Cheers to Jeers
Nicholas D. Kristof
QURNA, Iraq -- I came to Iraq to see if I could help the coalition forces find those pesky weapons of mass destruction. It would make a great column if I could bring back my own nuke.
No luck so far. But I did find something just as elusive: paradise.
That's right. This city of Qurna, nestled where the Tigris and Euphrates Rivers come together, claims to be the ancient site of the Garden of Eden.
Qurna residents even venerate an ancient tree that they call Adam's Tree, and some say it is the very tree that grew the fruit that got humanity evicted from Eden. But even this spot, as close to paradise as one can find in Iraq, is a mess, and people are getting angrier about that all the time.
The people of Qurna were mostly thrilled when American and British troops rolled through town this spring to oust Saddam. But nearly three months later, the cheers are turning to jeers, for very practical reasons: electricity and water services still haven't fully resumed, factories and schools remain closed, banditry rules, and people are even hungrier than before.
"We became angry that there is no government, there are no jobs, and life is worse than before," said Jabbar Sabeeh, a 68-year-old security guard. "Electricity goes out for two days at a time now." Unless life improves or the Americans leave, he warned, anti-American violence will erupt across Iraq.
The mood in Iraq has gotten uglier since I was last here during the war and its immediate aftermath. My fear is that having won the war, we may now be blowing the peace. Many ordinary Iraqis are enraged at the collapse of security, and we need to act much more quickly and decisively to establish order — or Iraq could slip through our fingers and fragment.
"The Americans are useless," exclaimed Ahmed, a taxi driver in Basra who wouldn't give his last name because he's afraid that the occupation is falling apart and Saddam will return. He showed me a wound in his hand where bandits had stabbed him and added, "Some of my passengers say that although they hated Saddam, now they wish he would come back, because at least under him we had security."
That's a minority view, and there is also exhilaration at the democratic freedoms: thriving new newspapers, political demonstrations, ubiquitous banners erected by political parties. But insecurity casts a huge shadow over all of Iraq.
Few people dare go out at night, and even in the day there are carjackings and armed robberies. On the highways, bandits sometimes rake cars with automatic weapons so that they can plunder them. On my first night back in Iraq, I sat outside my little hotel in Basra, trying to make my satellite phone work and listening to gunfire erupting around the city.
At Basra General Hospital, Dr. Abdul Wahhab frets that the medical situation is worse than before the war. There is no functioning health ministry to procure drugs, water shortages have led to cholera as families drink from rivers that are also sewers, and UNICEF calculates that 7.7 percent of Iraqi children under 5, almost twice the rate before the war, now suffer from acute malnutrition.
On top of all that, Dr. Wahhab really got fed up last week when a gang of bandits attacked the hospital's infectious diseases unit, firing automatic weapons and hurling grenades as doctors and patients scattered. The bandits were after the air-conditioners.

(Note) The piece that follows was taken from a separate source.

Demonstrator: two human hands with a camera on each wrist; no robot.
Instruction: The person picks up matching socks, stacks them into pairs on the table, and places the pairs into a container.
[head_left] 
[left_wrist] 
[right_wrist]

The insecurity is wrenching even small cities like Qurna or, further north, Al Kut.
"In Al Kut, homes of former Baath Party members are blown up on a nightly basis, and there is gunfire on the streets every night," said Cassandra Nelson, an American aid worker based there for Mercy Corps. "The most important task now is to restore law and order in Iraq and to demonstrate to the people that . . . the U.S. is committed not only to defeating regimes it sees as threats, but to providing security and good governance."
So it will take tremendous concentration and effort — including thousands more ground troops — for us to rescue the Iraqi peace and turn places like Qurna back into anything approaching Eden. Oh, in any case, even if this was the Garden of Eden, I doubt that Adam's Tree really produced the fruit that tempted Adam. The problem is, it appears to be a cedar.
I goofed. In my last column, I referred to comments by Condoleezza Rice on a Sunday television show but misstated the show. It was "This Week with George Stephanopoulos." Mea culpa.
Nicholas D. Kristof is an op-ed columnist for The New York Times.